When applied to ReLU-based architectures like ResNet18, LSQ+ maintains competitive performance, thus validating its cross-framework applicability. Results show that configurations with learned offsets (Configurations 3 and 4) consistently outperform those without, underscoring the utility of asymmetric quantization in modern networks with diversified activation functions.

Theoretical and Practical Implications

From a theoretical perspective, LSQ+ challenges the adequacy of symmetric and unsigned quantization methods in capturing complete activation functions, suggesting that incorporating learnable offsets could become a standardized practice in emerging architectures. Practically, the ability to achieve high accuracy with extremely low-bits holds significant implications for deployment in edge computing environments where both computation and power resources are severely limited.

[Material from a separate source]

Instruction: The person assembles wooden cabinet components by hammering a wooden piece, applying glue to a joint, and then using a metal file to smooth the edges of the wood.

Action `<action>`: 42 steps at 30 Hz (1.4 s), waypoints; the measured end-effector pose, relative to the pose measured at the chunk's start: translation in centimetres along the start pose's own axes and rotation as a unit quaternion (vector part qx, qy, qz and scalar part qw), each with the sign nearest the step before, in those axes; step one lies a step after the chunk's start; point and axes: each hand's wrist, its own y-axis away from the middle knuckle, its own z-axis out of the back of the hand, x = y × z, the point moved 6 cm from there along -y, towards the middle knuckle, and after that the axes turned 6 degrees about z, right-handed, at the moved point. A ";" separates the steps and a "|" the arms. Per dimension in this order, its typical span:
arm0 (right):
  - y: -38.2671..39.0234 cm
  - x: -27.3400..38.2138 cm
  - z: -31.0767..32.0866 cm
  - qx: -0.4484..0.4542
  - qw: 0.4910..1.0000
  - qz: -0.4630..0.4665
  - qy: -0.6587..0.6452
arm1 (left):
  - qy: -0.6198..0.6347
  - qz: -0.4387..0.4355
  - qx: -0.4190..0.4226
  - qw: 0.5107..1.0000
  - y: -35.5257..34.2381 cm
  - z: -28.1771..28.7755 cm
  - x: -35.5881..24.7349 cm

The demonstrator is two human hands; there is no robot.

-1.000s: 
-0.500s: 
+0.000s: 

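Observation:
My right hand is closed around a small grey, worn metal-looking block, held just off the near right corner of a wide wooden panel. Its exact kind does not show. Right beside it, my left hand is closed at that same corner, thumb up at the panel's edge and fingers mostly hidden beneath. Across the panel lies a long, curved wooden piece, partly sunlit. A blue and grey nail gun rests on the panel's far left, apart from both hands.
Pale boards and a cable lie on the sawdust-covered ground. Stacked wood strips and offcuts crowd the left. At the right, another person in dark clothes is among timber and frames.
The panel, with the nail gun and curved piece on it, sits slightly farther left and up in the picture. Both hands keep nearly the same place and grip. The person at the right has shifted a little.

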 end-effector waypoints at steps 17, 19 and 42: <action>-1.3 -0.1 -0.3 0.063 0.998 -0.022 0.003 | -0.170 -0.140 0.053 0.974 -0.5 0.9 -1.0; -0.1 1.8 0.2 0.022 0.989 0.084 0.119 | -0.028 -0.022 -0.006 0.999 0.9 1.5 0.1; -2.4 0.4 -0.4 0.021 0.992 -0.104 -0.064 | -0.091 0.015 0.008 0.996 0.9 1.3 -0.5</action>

Future exploration could involve the integration of LSQ+ with automated neural architecture search frameworks or expanding its application to even more granular quantization levels like 1-bit schemes. Further, the hardware-specific optimizations for LSQ+'s asymmetric approach remain an open avenue for subsequent research and development.

Conclusion

LSQ+ presents a robust solution to the prevalent challenges faced in low-bit quantization of neural networks. By emphasizing the learnability of quantization parameters and leveraging an initialization strategy that mitigates performance variability, it establishes new benchmarks across a variety of models and activation functions. The proposed methods have broad implications for advancing neural network efficiency in resource-constrained settings, marking a substantive step forward in quantization-aware training and deployment.